Locate the line that contains "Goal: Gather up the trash". Reproduce it and all following lines up to the end of the material, exactly and with nothing added.

[Given entries Boundary: Start]

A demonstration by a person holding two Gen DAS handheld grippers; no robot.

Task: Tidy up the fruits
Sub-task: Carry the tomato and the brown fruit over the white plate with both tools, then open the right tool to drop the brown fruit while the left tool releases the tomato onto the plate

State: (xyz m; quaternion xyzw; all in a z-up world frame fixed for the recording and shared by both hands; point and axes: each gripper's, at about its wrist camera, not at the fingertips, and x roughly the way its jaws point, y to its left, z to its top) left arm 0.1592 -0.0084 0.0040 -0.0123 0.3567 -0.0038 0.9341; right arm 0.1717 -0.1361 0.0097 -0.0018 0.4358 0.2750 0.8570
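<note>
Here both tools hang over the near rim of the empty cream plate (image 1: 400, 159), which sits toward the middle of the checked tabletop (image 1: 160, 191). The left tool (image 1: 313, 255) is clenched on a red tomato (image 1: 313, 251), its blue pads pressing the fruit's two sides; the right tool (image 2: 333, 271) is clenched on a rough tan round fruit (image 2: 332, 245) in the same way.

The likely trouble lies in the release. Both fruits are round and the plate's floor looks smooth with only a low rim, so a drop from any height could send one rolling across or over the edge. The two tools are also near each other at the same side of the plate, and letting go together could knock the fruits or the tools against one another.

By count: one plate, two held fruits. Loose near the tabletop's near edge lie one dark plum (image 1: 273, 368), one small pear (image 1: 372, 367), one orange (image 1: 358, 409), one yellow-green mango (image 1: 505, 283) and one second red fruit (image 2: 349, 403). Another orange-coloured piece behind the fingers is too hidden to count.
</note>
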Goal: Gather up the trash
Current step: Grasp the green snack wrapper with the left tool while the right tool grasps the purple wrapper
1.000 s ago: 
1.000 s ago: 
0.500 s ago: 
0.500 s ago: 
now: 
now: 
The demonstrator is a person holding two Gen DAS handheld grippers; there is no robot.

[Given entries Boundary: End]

## Result below
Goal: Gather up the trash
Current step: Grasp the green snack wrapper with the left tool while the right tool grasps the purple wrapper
1.000 s ago: 
1.000 s ago: 
0.500 s ago: 
0.500 s ago: 
now: 
now: 
The demonstrator is a person holding two Gen DAS handheld grippers; there is no robot.

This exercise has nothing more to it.